Race for the White House
The stage is set, but not assured, for a likely Biden-Trump rematch. Coming off a stronger economy in 2023 than expected, President Joe Biden has been gifted with favorable economic indicators that many politicians would envy. But he’s been hard-pressed to assimilate that sentiment and dispel voter’s concerns about his age and abilities—both of which are reflected in his abysmal poll numbers. Former President Donald Trump has a firmer grip on the Republican Party, but having to split his time between rallies and the courtroom could prove troublesome to his campaign. Barring a surprise ruling from the Supreme Court in February or March, Trump could have the Republican nomination wrapped up by Super Tuesday on March 5.
We turn our attention to the Supreme Court as the nine justices are now poised to resolve disputes with potentially massive election consequences as the presidential primary season gets underway. A closely divided Colorado Supreme Court disqualified Trump from the state’s primary ballot, ruling Trump engaged in insurrection against the Constitution and triggered the Fourteenth Amendment prohibition on insurrectionist office holders.
The Supreme Court has yet to address the insurrection provision of the Fourteenth Amendment, but there’s no relevant High Court precedent. In the end, the Court could craft a defensible opinion that upholds or reverses the decision by the Colorado Supreme Court. Until oral arguments are presented on February 8, outcome predictions, no matter how logical, are pure guesswork. The Court has granted the petition for review and put the case on a fast track.

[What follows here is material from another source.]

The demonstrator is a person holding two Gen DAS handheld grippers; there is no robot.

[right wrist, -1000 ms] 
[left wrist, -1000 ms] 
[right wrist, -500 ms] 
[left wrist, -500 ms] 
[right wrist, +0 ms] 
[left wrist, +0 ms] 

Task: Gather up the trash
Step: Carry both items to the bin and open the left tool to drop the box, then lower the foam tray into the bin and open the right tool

Separately, a decision awaits on whether he’s immune from prosecution for actions he took while president.
House and Senate
Unless there’s a significant shift, we’re currently looking at a potential flip in both chambers: the House from Republican to Democrat and the Senate from Democrat to Republican, with more confidence in the Senate scenario. There are only 24 “toss-up” seats in the House with 14 of those seats held by Republicans and 10 by Democrats (FIGURE 1). In the Senate, 34 seats are up for grabs. Twenty-three of those seats are held by Democrats and 11 by Republicans with Democrats playing defense in red states such as Montana, Arizona, and Ohio (FIGURE 2).